### Instructions for the task
Repeat precisely the span of lines below that opens with the line containing "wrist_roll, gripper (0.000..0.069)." and closes with the line containing "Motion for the", both included.
### Collected material ###
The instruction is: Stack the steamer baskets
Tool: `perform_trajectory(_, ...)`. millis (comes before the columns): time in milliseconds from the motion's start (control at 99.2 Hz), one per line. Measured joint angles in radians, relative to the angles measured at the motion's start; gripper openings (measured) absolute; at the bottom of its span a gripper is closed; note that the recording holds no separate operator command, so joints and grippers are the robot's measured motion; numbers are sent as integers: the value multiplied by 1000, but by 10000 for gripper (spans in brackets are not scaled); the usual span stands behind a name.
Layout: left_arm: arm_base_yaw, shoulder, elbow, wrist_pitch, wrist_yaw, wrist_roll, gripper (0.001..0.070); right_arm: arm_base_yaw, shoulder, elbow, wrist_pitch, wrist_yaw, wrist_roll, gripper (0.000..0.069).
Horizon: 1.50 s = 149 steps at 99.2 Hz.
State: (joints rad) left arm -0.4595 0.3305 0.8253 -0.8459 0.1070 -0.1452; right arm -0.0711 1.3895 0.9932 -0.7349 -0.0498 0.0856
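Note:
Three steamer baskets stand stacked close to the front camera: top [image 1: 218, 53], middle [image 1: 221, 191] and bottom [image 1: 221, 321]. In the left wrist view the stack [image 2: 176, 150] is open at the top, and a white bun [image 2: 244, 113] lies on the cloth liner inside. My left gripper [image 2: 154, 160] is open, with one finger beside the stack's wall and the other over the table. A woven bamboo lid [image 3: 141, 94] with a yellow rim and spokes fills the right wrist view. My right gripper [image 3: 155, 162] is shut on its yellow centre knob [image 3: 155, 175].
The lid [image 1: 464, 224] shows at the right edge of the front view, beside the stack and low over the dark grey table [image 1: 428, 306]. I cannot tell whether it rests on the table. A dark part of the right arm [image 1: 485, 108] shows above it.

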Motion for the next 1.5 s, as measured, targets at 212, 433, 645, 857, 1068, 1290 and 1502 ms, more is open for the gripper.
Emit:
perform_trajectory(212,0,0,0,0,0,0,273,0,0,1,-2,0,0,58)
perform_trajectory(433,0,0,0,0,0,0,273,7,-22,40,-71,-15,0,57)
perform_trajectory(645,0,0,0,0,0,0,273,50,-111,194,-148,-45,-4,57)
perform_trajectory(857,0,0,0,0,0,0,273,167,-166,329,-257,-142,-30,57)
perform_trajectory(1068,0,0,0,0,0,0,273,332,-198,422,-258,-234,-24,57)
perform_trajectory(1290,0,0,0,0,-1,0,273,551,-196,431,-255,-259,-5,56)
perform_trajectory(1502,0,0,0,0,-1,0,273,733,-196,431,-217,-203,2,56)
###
### Reply
Layout: left_arm: arm_base_yaw, shoulder, elbow, wrist_pitch, wrist_yaw, wrist_roll, gripper (0.001..0.070); right_arm: arm_base_yaw, shoulder, elbow, wrist_pitch, wrist_yaw, wrist_roll, gripper (0.000..0.069).
Horizon: 1.50 s = 149 steps at 99.2 Hz.
State: (joints rad) left arm -0.4595 0.3305 0.8253 -0.8459 0.1070 -0.1452; right arm -0.0711 1.3895 0.9932 -0.7349 -0.0498 0.0856
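Note:
Three steamer baskets stand stacked close to the front camera: top [image 1: 218, 53], middle [image 1: 221, 191] and bottom [image 1: 221, 321]. In the left wrist view the stack [image 2: 176, 150] is open at the top, and a white bun [image 2: 244, 113] lies on the cloth liner inside. My left gripper [image 2: 154, 160] is open, with one finger beside the stack's wall and the other over the table. A woven bamboo lid [image 3: 141, 94] with a yellow rim and spokes fills the right wrist view. My right gripper [image 3: 155, 162] is shut on its yellow centre knob [image 3: 155, 175].
The lid [image 1: 464, 224] shows at the right edge of the front view, beside the stack and low over the dark grey table [image 1: 428, 306]. I cannot tell whether it rests on the table. A dark part of the right arm [image 1: 485, 108] shows above it.
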
Motion for the next 1.5 s, as measured, targets at 212, 433, 645, 857, 1068, 1290 and 1502 ms, more is open for the gripper.

With that, the exercise is complete.